Low profile (LP) Reo Grand: *116.8* g (@kimbo), *110* g (@johan for a shaved one), *119* g (@Andre)
Low profile (LP) Reo Grand with super light (SL) door: *113.2 *grams

Low profile (LP), super light (SL) Reo Grand: *99* g (@Rob Fisher, with bullet button)
MINIS

Standard profile (SP) Reo Mini: ??
Standard profile (SP) Reo Mini with super light (SL) door: ??

Standard profile (SP), super light (SL) Reo Mini: ??
Low profile (LP) Reo Mini: ??
Low profile (LP) Reo Mini with super light (SL) door: ??

Low profile (LP), super light (SL) Mini: *78* grams (@Andre)
Next time your Reo gets a bath please take a reading to confirm or complete above-mentioned. I shall edit as required.

Reactions: Like 1 | Winner 2


----------



## johan

Will do on "Grand shaved to Low Profile" next fill and report accordingly.

Reactions: Thanks 1


----------



## ET

Ah so it's all the "extras" that add the weight really.


----------



## kimbo

nr 7: 117 gram
nr 12: 113 gram

Reactions: Like 1


----------



## Andre

kimbo said:


> nr 7: 117 gram
> nr 12: 113 gram


Thanks, have edited accordingly.
Nr 1, which I got from ECF does not look right compared to your measurement for Nr 7. Maybe I have the conversion wrong.
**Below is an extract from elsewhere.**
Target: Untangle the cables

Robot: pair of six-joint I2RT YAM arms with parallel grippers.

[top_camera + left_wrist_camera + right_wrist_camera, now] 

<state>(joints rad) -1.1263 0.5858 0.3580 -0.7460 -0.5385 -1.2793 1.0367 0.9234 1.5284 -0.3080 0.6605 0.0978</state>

Could it be the aluminium button?


----------



## ET

kimbo said:


> nr 7: 117 gram
> nr 12: 113 gram
> 
> View attachment 23588
> View attachment 23589



something is not right there, surely there cannot be just a 4 gram difference between them?


----------



## kimbo

ET said:


> something is not right there, surely there cannot be just a 4 gram difference between them?

Reactions: Like 2


----------



## Andre

kimbo said:


> View attachment 23593
> View attachment 23594


Wait, think I have it - you are actually referring to Nr 11? Shall re-arrange later on to avoid any confusion.


----------



## kimbo

Andre said:


> Wait, think I have it - you are actually referring to Nr 11? Shall re-arrange later on to avoid any confusion.


My bad, sorry

Reactions: Like 1


----------



## DoubleD

No 8 will be my deciding factor.

Who's got an LP SL Grand to weigh in?


@Andre, thanks for the thread mate

Reactions: Like 1


----------



## johan

Anodized Reo Grand; custom shaved to LP + standard door + empty bottle + delrin button, without RDA and battery = 110g

Reactions: Like 2


----------



## Andre

johan said:


> Anodized Reo Grand; custom shaved to LP + standard door + empty bottle + delrin button, without RDA and battery = 110g


Thanks @johan. Wonder if the anodized finish makes a few grams' difference? EDIT: No, it should not as @kimbo's is also an anodized. Could be accuracy of scale.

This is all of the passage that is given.